All the MCC's have eaton 10k or larger ups towers. They work great until you get a direct lightning strike at which point they become a very expensive opp's as you require a eaton tech to repair them.


----------



## MikeFL (Apr 16, 2016)

For batteries check Zoro & Global Industrial.
I'm too lazy to look up which one but we just got about a dozen batteries for around $100. Four of this and 8 of that in 4 packs IIRC. Free shipping. Had them in a week. This was a month ago.


----------



## T-Steve (Mar 9, 2017)

A good topic: I use a lot of Weidmuller 5V and 24VDC DIN rail mounted power supplies. A few years ago I started using their UPS modules. 

They seem to work well for my small PLC builds. (Mostly Siemens S7 and Koyo with about twenty modules.)


----------



## Jlarson (Jun 28, 2009)

We've had so many dead din rail UPS's, wish I had money for every one that when flying into the back of one of our trucks. 

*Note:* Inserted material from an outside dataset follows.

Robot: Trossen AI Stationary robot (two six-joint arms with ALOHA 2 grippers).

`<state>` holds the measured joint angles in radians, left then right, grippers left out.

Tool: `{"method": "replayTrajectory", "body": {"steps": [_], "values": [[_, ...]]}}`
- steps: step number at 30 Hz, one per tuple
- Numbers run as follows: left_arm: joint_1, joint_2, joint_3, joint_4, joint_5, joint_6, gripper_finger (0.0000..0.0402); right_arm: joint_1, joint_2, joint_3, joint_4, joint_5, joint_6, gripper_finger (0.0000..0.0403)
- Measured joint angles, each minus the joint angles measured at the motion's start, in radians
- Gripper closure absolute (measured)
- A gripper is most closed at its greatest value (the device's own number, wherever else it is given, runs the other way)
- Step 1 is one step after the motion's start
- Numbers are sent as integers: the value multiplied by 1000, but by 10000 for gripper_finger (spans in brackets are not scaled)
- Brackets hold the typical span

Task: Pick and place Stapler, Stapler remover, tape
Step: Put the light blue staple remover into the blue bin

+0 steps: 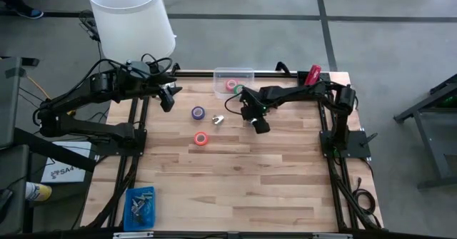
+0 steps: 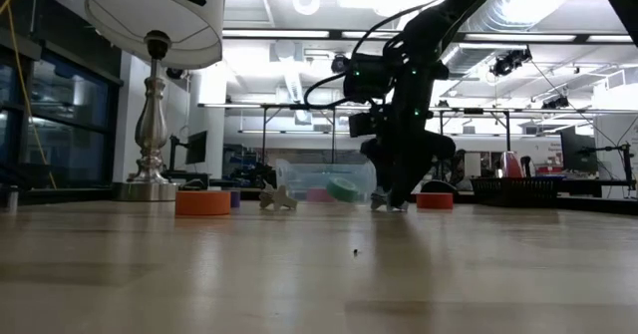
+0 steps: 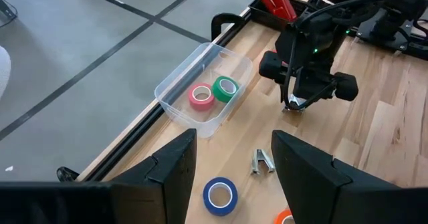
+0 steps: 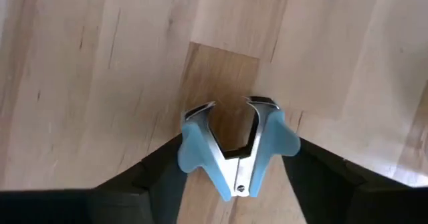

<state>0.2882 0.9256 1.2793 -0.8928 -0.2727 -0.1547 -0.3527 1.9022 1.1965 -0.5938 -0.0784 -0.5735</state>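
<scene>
Reaching down near the middle of the desk's far half, the right gripper (image 1: 258, 123) stands with its fingers spread either side of a blue staple remover (image 4: 235, 150). In the right wrist view the remover sits squarely between the two dark fingers, its metal claws pointing away from the wrist and its hinge toward it. The fingers flank the blue wings without clearly pressing them, so the grip looks unclosed; the remover appears to lie on the wood. By my reading the next move is only a squeeze across the wings, with no sideways shift needed.

Just toward the far edge from this gripper is a clear bin (image 1: 246, 73) holding a pink roll (image 3: 200, 95) and a green roll (image 3: 225, 88). A red stapler (image 1: 313, 75) lies at the far right corner, behind the right arm. Toward the left edge from the gripper lies a second, silvery remover (image 1: 218, 119), then a purple roll (image 1: 198, 113), with an orange-red roll (image 1: 201, 138) nearer the desk's middle.

The left gripper (image 1: 167, 100) waits open over the far left part of the desk, farther from the blue remover than the right one.
</scene>
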Motion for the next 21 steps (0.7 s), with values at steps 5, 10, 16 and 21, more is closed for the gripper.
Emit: {"method": "replayTrajectory", "body": {"steps": [5, 10, 16, 21], "values": [[0, 0, 0, 0, 1, 0, 211, 0, 0, 0, 1, 0, 0, 226], [0, 0, 0, 0, 1, 0, 211, 0, 0, 0, 2, 0, 0, 274], [0, 0, 0, 0, 1, 0, 211, 0, -1, 0, 25, -3, 80, 310], [0, 0, 0, 0, 2, 0, 211, 0, -1, 0, 75, -50, 248, 310]]}}
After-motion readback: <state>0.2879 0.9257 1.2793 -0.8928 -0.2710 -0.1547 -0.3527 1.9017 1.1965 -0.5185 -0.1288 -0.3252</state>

We do cheap plug in jobs, tripplites usually, with a cord and plug setup so if one does kick the bucket you plug the panel in to the recep while you go and get another one.


----------



## SWDweller (Dec 9, 2020)

Quote
All the MCC's have eaton 10k or larger ups towers. They work great until you get a direct lightning strike at which point they become a very expensive opp's as you require a eaton tech to repair them.
[/QUOTE]

If your loosing the ups to lightning then add in the EATON surge protectors for MCC's.

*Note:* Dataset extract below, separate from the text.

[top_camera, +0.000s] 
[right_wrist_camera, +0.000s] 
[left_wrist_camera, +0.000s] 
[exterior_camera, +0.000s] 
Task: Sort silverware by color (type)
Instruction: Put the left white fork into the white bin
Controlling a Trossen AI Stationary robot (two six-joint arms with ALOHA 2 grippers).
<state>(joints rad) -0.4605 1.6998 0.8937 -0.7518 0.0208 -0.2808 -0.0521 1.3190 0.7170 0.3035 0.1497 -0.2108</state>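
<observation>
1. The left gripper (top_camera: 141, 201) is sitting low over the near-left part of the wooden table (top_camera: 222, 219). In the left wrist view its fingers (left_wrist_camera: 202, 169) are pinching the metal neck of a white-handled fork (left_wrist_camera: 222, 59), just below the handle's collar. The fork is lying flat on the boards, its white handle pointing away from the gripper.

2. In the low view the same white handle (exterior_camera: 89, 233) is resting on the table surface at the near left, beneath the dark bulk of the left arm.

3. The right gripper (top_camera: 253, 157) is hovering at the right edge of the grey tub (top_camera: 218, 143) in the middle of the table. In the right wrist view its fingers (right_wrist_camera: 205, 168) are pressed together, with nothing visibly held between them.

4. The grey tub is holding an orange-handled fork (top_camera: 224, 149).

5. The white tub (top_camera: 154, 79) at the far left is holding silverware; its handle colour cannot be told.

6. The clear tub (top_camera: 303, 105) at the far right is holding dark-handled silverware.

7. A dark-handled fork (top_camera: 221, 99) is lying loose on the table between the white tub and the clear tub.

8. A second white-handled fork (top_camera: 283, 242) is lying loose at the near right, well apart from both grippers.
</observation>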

https://www.eaton.com/content/dam/eaton/products/design-guides---consultant-audience/eaton-low-voltage-mcc-design-guide-dg043001en.pdf


.

If you have an older MCC get a hold of the MCC plant near you. They can walk you through the method of identifying the sections and what will fit. The MCC plant will be a better result than the typical sales person. As all they do is MCC's
The Sulpher Springs plant in CA used to design and build MCC's for me with bump out doors so I could have my guys put in Toshiba Drives. 

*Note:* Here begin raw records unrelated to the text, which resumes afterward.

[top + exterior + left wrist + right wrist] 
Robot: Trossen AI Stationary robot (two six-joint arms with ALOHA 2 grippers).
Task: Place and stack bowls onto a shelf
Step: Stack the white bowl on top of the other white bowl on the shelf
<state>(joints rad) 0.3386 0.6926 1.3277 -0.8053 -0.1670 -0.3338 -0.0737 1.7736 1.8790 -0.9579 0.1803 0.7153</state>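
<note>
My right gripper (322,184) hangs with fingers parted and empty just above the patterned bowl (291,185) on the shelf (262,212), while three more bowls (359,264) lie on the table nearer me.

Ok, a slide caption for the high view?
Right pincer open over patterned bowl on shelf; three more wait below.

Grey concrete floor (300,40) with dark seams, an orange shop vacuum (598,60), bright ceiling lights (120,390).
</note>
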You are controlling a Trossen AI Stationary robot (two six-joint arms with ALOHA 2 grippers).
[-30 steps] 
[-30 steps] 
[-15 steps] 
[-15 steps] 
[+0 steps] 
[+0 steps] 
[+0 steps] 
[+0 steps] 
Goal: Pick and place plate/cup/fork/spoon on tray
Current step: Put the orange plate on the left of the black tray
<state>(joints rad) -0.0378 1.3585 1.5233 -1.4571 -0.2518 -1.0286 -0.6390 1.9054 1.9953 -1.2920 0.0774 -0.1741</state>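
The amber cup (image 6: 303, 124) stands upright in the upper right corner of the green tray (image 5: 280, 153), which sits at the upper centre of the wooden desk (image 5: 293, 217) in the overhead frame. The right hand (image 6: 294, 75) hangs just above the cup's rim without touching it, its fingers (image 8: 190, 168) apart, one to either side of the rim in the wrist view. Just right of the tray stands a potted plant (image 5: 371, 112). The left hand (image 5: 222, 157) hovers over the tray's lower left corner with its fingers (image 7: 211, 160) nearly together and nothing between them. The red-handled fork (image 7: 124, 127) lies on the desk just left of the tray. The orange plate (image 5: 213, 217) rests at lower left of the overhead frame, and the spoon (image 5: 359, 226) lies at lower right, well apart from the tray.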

I worked for Cutler-Hammer during the Eaton conversion. Did a lot with MCC's, rags and dirt projects and breaker testing. I was in the group called CHESS or ESS I believe now.

Depending on your status with Eaton, ask your salesman for Bid Master. Software that can configure panels, services, and MCC's. You can even do medium voltage services, which I DO NOT RECOMMEND. Saves a lot of time. I used to do 4-5 different layouts for the customer let them choose which way they wanted it. (Submitals)
They even have free classes for the software occasionally.


----------



## micromind (Aug 11, 2007)

Jlarson said:


> We've had so many dead din rail UPS's, wish I had money for every one that when flying into the back of one of our trucks.
> 
> We do cheap plug in jobs, tripplites usually, with a cord and plug setup so if one does kick the bucket you plug the panel in to the recep while you go and get another one.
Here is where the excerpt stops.